With the holidays right around the corner, the Johns Hopkins University Museums have planned an array of special events and programs to celebrate the season at the historic Homewood and Evergreen houses.
December's calendar includes a candlelit evening at Homewood, new art exhibitions, and a tour of festively decorated homes in Charles Village, among other offerings. And as a JHU affiliate, you can take part in most of the events for free, though note when registration is required.
Here's what's ahead:
DEC 3–11: DISCOUNT SHOPPING DAYS
And for this first week of December, these items are available at discounted prices for JHU affiliates and members of JHU Museums. Everyone with a valid JHU ID can enjoy a 10 percent discount at both shops, excluding consignment items, and museum members get a 20 percent discount.
The shops will be open their normal hours during this time, from 11 a.m. to 4 p.m.
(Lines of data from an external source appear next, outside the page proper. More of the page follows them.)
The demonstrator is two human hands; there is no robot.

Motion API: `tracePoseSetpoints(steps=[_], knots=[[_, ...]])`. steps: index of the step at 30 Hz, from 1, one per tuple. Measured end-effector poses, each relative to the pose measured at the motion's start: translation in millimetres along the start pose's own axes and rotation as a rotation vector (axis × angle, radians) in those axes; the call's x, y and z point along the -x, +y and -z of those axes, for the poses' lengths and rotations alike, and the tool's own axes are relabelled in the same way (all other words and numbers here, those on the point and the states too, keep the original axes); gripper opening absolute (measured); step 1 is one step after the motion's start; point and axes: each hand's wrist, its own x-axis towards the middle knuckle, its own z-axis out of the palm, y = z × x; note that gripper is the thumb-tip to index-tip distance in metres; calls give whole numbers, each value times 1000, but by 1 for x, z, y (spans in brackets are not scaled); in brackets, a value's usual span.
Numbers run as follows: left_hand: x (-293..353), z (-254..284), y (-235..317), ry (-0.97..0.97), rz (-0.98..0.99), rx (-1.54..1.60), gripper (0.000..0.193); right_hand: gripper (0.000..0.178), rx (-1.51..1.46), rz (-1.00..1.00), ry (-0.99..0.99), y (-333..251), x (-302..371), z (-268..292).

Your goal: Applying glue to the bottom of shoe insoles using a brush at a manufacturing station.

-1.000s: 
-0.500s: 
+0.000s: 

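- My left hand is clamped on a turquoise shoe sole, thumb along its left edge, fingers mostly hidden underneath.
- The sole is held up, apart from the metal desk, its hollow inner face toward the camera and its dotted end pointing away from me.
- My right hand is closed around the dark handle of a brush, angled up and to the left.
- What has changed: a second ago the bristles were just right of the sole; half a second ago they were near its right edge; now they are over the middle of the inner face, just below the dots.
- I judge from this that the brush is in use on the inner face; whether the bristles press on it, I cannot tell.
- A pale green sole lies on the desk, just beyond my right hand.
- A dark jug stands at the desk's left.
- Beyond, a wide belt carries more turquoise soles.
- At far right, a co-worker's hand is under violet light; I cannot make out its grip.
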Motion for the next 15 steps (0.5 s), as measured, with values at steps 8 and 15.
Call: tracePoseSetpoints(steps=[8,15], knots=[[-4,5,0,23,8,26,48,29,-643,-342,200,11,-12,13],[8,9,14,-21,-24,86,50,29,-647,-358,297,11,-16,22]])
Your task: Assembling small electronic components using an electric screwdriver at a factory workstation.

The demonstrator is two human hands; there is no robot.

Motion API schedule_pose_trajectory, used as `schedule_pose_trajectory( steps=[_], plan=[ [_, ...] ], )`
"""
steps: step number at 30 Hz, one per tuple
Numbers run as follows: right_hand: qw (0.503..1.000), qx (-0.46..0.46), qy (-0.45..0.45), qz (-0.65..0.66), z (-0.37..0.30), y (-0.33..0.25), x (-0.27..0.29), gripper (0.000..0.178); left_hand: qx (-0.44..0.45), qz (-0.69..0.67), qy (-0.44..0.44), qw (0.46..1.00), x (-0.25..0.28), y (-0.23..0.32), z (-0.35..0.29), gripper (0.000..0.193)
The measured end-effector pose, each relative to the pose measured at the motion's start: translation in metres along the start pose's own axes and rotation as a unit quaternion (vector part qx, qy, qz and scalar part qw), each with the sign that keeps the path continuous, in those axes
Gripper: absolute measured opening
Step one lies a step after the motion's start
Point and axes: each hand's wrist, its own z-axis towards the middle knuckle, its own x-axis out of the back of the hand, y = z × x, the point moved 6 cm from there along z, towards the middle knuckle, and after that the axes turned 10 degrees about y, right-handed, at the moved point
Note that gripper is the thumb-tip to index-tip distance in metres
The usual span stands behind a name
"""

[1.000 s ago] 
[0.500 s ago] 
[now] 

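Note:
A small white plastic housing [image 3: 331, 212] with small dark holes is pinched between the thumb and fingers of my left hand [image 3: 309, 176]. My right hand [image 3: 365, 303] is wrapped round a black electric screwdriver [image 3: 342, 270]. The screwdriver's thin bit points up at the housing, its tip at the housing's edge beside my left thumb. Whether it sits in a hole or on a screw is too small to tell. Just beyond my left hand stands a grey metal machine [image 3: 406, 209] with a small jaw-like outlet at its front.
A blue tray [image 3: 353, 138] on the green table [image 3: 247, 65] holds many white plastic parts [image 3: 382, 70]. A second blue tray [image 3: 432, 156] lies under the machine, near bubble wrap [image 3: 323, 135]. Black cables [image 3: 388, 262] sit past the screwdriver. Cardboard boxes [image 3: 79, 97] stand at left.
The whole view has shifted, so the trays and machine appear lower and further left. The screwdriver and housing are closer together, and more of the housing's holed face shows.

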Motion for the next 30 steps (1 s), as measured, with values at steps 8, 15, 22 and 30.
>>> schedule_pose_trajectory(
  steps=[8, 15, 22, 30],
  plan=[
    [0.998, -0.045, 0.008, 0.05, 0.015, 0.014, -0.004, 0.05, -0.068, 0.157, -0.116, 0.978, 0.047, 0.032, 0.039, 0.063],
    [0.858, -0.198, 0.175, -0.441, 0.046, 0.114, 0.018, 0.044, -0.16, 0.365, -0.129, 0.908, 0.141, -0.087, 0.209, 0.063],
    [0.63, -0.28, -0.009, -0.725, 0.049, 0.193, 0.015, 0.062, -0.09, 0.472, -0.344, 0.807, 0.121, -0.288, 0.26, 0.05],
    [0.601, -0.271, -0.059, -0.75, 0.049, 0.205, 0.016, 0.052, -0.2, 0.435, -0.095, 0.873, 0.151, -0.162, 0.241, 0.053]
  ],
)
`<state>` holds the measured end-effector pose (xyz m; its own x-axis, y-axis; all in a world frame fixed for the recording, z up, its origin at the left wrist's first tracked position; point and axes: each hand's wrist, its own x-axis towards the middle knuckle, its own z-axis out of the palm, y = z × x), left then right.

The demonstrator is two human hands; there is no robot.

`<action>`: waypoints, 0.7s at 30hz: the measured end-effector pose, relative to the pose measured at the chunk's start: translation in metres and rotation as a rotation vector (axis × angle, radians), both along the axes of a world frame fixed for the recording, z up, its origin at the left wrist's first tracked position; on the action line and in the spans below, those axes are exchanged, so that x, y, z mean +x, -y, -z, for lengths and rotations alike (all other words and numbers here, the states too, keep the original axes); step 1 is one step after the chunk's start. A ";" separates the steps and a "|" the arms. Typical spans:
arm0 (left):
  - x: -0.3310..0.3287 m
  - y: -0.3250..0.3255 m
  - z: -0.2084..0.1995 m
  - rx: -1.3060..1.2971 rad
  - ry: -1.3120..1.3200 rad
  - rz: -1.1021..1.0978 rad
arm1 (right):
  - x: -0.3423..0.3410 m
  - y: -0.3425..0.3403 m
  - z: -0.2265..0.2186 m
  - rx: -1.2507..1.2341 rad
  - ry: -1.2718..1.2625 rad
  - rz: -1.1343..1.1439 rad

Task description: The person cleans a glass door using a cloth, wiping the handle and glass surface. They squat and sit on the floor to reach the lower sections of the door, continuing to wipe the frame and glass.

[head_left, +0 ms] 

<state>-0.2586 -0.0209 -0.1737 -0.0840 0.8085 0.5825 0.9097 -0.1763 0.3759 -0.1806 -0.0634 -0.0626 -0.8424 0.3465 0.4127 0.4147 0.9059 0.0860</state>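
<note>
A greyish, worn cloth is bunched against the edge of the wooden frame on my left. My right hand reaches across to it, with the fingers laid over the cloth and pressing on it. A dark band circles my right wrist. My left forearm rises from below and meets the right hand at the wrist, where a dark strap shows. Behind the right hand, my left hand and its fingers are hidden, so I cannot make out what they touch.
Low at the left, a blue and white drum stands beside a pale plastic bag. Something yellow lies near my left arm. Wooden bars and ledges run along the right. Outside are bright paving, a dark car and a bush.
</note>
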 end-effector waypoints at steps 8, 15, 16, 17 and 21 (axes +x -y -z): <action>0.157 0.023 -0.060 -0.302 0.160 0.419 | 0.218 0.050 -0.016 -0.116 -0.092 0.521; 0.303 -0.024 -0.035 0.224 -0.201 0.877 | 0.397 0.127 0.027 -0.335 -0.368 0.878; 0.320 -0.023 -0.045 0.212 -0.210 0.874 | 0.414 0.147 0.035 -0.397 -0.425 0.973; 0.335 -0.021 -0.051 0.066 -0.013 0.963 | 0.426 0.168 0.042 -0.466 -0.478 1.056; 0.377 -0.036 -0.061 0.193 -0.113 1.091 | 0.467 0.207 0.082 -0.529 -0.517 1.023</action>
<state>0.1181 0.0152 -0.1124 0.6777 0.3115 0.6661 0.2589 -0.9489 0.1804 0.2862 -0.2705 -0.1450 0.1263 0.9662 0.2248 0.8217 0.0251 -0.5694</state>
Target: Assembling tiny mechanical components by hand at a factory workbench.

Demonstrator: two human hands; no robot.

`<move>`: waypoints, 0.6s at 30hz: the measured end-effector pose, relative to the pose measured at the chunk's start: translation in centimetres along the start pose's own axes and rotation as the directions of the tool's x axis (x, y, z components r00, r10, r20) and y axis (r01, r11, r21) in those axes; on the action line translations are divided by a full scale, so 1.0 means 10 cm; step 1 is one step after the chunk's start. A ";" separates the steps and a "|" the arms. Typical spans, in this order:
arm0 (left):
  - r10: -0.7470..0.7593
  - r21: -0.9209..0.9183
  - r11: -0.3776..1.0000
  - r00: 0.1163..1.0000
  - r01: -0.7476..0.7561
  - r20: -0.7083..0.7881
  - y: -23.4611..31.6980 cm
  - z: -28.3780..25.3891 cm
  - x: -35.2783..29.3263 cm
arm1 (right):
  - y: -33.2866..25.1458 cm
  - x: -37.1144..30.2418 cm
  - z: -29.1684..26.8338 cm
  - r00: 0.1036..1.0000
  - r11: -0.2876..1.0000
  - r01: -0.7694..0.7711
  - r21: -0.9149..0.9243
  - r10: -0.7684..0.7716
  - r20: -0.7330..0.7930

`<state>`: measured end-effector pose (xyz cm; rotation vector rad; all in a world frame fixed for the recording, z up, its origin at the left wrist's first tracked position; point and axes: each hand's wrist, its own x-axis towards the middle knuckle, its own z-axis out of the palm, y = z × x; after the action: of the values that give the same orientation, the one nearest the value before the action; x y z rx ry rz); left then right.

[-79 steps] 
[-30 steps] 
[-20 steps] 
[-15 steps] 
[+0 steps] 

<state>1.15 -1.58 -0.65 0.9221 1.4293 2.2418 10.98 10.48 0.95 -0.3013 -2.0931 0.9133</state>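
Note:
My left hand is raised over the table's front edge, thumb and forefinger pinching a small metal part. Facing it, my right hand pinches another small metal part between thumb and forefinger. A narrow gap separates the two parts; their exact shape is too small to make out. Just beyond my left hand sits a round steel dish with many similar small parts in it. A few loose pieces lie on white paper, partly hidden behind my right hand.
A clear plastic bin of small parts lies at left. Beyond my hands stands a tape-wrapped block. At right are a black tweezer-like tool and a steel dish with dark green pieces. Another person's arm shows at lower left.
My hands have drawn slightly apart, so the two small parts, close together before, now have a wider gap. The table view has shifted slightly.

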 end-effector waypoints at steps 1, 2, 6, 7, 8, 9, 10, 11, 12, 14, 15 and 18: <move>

Tuesday through Friday, and noon to 4 p.m. weekends.
DEC. 5: HOMEWOOD BY CANDLELIGHT
For one night each holiday season, Homewood shuts off the lights and strikes up the candles to replicate what the house would have felt like in its early-19th-century heyday.
The historic home will be decked out with garlands and boxwoods (courtesy of the Homeland Garden Club), and music by students in the Hopkins Symphony Orchestra will fill the Drawing Room. The current special exhibition, A Winter's Residence, (see below) will be on view, along with an installation of Chinese export art, curated from the permanent collection by high school student Jamesha Caldwell, a Homewood intern who attends Baltimore City College. Eggnog and cookies will be served, and the museum store will be open for shopping.
DEC. 8: AN EVER GREEN EVENING
The annual holiday party at Evergreen features live music, a silent auction of original local artwork, and after-hours viewings of seasonally decorated period rooms in the historic Gilded Age mansion.
Nibble on festive fare, mingle with exhibiting artists and curators, pose for photos at a decorative sleigh, and shop for gifts at the museum shop. This year's event also features the unveiling of the newly restored Dining Room, as originally designed for the Garrett family in 1922 by revolutionary Russian artist Léon Bakst.
In addition, the evening celebrates the opening of five new art exhibitions at Evergreen:
- Seventeen Men: Portraits of Black Civil War Soldiers
- From Berlin to Baltimore: Dadaist Drawings by George Grosz
- Serpentine Sidewalk: The Art of Patricia Rawlings
- Describe This: The Evolution of Recording Evergreen's Treasures
- Photographs and Texts: The Art of the Narrative
The event takes place from 6 to 8 p.m. at Evergreen, 4545 N. Charles St. Reservations are requested by calling 410-516-0341, emailing email@example.com, or booking online at Brown Paper Tickets.
DEC. 18: SNOWFLAKE TOUR OF CHARLES VILLAGE HOMES
It's tradition for the historic Homewood house—built in the early 1800s and now listed as a National Historic Landmark—to serve as a featured stop on the Snowflake Tour of Charles Village.
The annual event, organized by the Charles Village Civic Association, guides visitors by foot into select historic properties in the neighborhood bordering the Homewood campus, from Victorians and porch-fronted "painted ladies" to distinctive churches and private buildings.
The homes are decked for the holidays inside and out, with homeowners often greeting guests with treats and hot drinks. Stay tuned for details and updates on the event web page. The self-guided tours are slated to run from noon to 3:30 p.m. that Sunday.
Tickets are required to join the tour and are available online or on the day of the event (cash or check only) at the Village Learning Place, 2521 St. Paul St. The tickets—priced at $15, $12 for students and seniors—include admission to the Homewood Museum as well as a brochure guide to the participating properties.
ONGOING: 'A WINTER'S RESIDENCE' EXHIBITION
Open through Feb. 15, the exhibition A Winter's Residence: Charles Carroll of Homewood's Town Houses, 1800–1816 presents new scholarship on the early-19th-century winter residences of Charles Carroll Jr., the owner of the Homewood estate and son of a Declaration of Independence signatory. Though Carroll spent his summers in the bucolic setting of Homewood, he shifted in the colder months—along with his family and slaves—to various townhouses in Baltimore.
The exhibit is on view at Homewood from 11 a.m. to 4 p.m. Tuesday to Friday, and noon to 4 p.m. weekends. Admission to the museum is free for JHU staff, faculty, and students.